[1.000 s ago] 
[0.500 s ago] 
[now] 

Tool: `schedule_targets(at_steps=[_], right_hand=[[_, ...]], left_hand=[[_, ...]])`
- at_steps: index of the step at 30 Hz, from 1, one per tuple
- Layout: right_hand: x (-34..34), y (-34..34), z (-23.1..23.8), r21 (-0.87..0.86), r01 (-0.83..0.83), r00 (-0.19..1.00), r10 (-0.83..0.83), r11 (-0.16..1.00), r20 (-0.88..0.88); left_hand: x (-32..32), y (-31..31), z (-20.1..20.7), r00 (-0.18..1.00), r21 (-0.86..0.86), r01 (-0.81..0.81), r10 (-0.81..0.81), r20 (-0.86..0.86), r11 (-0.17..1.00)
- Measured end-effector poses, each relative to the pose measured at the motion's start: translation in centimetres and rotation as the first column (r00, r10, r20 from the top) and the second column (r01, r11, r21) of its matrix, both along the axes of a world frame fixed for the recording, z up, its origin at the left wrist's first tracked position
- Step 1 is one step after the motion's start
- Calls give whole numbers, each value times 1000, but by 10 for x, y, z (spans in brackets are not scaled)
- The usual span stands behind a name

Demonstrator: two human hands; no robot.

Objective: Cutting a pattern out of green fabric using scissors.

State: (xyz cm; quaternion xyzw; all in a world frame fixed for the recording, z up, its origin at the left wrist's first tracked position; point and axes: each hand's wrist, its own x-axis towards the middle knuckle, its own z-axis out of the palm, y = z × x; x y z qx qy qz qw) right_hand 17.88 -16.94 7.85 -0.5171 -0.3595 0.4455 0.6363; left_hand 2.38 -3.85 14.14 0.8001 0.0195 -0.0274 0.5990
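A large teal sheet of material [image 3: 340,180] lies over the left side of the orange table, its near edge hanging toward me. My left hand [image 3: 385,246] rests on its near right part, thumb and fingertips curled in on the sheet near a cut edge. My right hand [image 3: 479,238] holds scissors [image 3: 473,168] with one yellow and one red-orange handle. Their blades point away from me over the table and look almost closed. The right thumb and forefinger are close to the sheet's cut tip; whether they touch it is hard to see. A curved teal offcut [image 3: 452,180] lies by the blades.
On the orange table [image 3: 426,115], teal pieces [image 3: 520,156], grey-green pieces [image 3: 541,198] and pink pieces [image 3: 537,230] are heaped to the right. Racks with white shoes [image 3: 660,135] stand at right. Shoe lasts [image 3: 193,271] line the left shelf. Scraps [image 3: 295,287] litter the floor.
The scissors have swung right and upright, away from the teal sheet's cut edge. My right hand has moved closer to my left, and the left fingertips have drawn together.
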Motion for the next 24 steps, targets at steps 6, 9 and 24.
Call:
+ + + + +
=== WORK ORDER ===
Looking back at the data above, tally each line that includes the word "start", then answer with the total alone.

=== RESULT FOR THIS EXERCISE ===
2